## DATA EXCERPT:
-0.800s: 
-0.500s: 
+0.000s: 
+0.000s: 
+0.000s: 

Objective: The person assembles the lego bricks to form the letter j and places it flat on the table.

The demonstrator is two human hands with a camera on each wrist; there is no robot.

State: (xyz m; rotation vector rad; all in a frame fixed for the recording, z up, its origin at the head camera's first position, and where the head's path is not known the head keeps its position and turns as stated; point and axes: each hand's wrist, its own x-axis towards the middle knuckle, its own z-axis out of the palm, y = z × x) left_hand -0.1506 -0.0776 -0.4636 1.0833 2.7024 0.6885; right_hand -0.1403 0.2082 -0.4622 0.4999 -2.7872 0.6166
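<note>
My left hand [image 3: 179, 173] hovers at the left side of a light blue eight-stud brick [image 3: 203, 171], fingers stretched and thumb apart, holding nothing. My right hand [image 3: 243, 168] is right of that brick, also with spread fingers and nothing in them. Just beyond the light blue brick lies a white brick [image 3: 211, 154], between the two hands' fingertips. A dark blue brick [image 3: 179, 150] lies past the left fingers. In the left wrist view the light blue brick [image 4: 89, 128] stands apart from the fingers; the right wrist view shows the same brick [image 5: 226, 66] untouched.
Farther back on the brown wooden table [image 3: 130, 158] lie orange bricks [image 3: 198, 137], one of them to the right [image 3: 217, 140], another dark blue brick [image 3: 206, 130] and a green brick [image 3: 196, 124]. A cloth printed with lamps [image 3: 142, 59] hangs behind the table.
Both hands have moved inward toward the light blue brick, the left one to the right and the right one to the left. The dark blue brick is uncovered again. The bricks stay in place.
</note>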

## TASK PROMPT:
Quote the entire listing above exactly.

## TASK RESULT:
-0.800s: 
-0.500s: 
+0.000s: 
+0.000s: 
+0.000s: 

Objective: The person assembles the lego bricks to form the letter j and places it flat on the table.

The demonstrator is two human hands with a camera on each wrist; there is no robot.

State: (xyz m; rotation vector rad; all in a frame fixed for the recording, z up, its origin at the head camera's first position, and where the head's path is not known the head keeps its position and turns as stated; point and axes: each hand's wrist, its own x-axis towards the middle knuckle, its own z-axis out of the palm, y = z × x) left_hand -0.1506 -0.0776 -0.4636 1.0833 2.7024 0.6885; right_hand -0.1403 0.2082 -0.4622 0.4999 -2.7872 0.6166
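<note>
My left hand [image 3: 179, 173] hovers at the left side of a light blue eight-stud brick [image 3: 203, 171], fingers stretched and thumb apart, holding nothing. My right hand [image 3: 243, 168] is right of that brick, also with spread fingers and nothing in them. Just beyond the light blue brick lies a white brick [image 3: 211, 154], between the two hands' fingertips. A dark blue brick [image 3: 179, 150] lies past the left fingers. In the left wrist view the light blue brick [image 4: 89, 128] stands apart from the fingers; the right wrist view shows the same brick [image 5: 226, 66] untouched.
Farther back on the brown wooden table [image 3: 130, 158] lie orange bricks [image 3: 198, 137], one of them to the right [image 3: 217, 140], another dark blue brick [image 3: 206, 130] and a green brick [image 3: 196, 124]. A cloth printed with lamps [image 3: 142, 59] hangs behind the table.
Both hands have moved inward toward the light blue brick, the left one to the right and the right one to the left. The dark blue brick is uncovered again. The bricks stay in place.
</note>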

This exercise requires no further answer.